**WHAT IS BEING ASKED**
Look for the line containing "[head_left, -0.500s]" and the line containing "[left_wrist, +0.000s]" in the entries below. Copy those two and all lines between them exactly, leaving out pictures.

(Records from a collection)
──────────
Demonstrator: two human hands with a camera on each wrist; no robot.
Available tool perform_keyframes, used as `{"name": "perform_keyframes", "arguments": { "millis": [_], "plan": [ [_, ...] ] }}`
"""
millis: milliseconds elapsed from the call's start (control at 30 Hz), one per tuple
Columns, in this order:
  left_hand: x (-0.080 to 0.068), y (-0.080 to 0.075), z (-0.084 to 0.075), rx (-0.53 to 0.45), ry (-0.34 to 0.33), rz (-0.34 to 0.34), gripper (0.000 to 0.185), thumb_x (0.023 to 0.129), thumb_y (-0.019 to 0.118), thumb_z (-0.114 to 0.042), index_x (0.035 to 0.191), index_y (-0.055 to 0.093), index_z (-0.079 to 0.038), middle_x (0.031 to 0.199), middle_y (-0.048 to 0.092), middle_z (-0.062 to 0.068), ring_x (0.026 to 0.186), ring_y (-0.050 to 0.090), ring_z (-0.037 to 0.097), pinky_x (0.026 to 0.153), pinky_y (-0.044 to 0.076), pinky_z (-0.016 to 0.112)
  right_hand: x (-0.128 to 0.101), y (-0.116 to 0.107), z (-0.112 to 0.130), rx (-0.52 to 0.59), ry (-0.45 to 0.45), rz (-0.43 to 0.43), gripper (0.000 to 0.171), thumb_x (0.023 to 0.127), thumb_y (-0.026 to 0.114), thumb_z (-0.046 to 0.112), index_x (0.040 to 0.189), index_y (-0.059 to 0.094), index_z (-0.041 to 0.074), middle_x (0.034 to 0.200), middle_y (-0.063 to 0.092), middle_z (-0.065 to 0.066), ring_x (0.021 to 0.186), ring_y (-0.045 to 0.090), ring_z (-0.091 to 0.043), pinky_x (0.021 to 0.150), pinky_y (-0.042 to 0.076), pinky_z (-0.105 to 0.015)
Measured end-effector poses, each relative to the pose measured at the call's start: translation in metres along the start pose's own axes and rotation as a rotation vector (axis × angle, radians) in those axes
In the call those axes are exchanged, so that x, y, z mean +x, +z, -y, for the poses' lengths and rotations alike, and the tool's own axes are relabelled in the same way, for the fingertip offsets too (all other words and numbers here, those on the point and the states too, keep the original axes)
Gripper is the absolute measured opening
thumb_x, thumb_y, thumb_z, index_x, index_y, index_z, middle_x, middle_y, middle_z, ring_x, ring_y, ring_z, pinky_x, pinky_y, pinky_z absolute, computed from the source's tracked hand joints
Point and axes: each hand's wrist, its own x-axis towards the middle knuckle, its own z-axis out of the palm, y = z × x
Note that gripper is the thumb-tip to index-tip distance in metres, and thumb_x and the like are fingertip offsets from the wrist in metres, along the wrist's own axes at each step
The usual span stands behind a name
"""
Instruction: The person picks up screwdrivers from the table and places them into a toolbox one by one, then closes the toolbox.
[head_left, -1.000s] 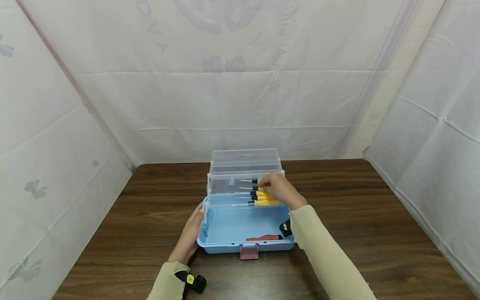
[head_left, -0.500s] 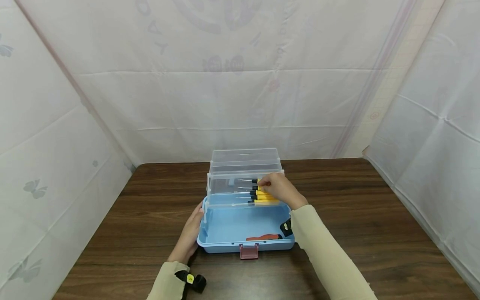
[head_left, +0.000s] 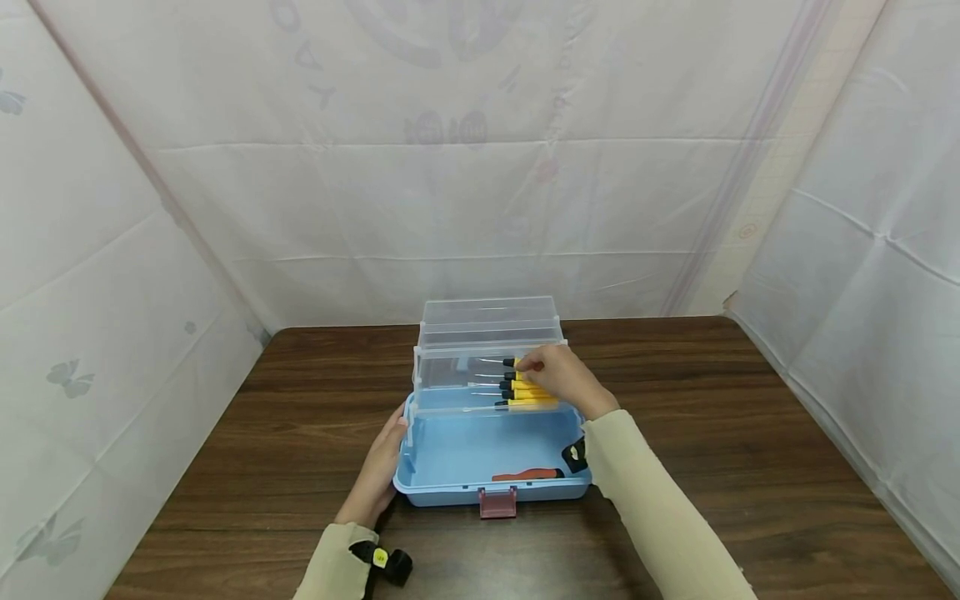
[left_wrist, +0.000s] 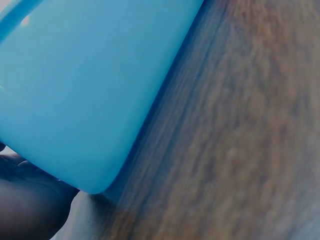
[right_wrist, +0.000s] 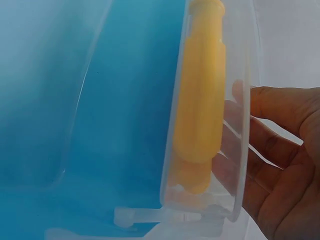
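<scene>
Head view: on the tabletop point(head_left: 315, 450), the left hand point(head_left: 381, 458) holds the left side of the blue box point(head_left: 457, 450). The right hand point(head_left: 561, 380) bends its fingers over the far yellow-handled screwdrivers point(head_left: 527, 395) in the clear tray point(head_left: 442, 373); I cannot tell whether they pinch one.

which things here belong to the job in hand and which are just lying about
Likely in the job:
blue box, left hand against its side
clear tray
yellow-handled tools, right hand at them

Apparently just lying about:
red-handled tool inside the box
</scene>
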Motion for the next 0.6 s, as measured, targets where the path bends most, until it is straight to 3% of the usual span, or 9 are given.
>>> {"name": "perform_keyframes", "arguments": {
  "millis": [600],
  "plan": [
    [0.003, 0.000, 0.000, -0.014, -0.008, 0.005, 0.054, 0.106, 0.021, -0.040, 0.156, 0.011, -0.021, 0.162, 0.009, 0.013, 0.148, 0.011, 0.039, 0.115, 0.016, 0.059, -0.010, -0.015, -0.001, 0.009, -0.012, -0.032, 0.026, 0.092, 0.064, 0.014, 0.116, 0.069, 0.003, 0.113, 0.069, -0.013, 0.092, 0.062, -0.022, 0.086, 0.056, -0.037]
  ]
}}
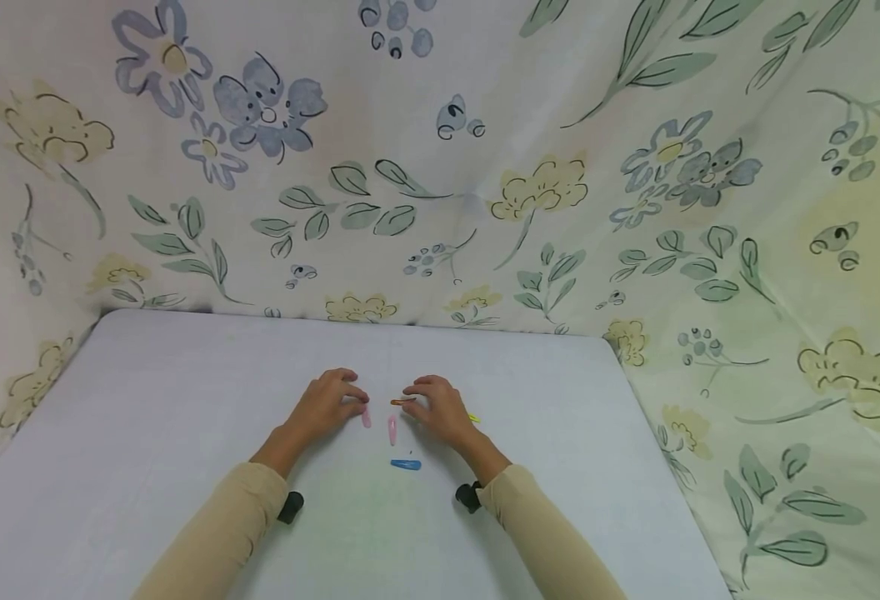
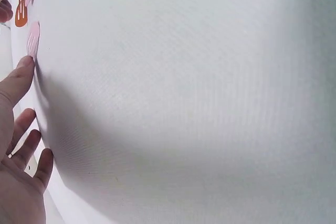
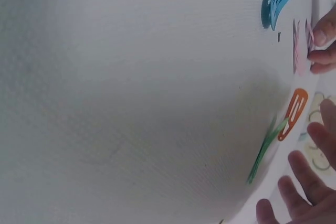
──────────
**EXERCISE SOLUTION**
[head_left, -0.500s] 
[head_left, +0.000s] 
[left_wrist, +0.000s] 

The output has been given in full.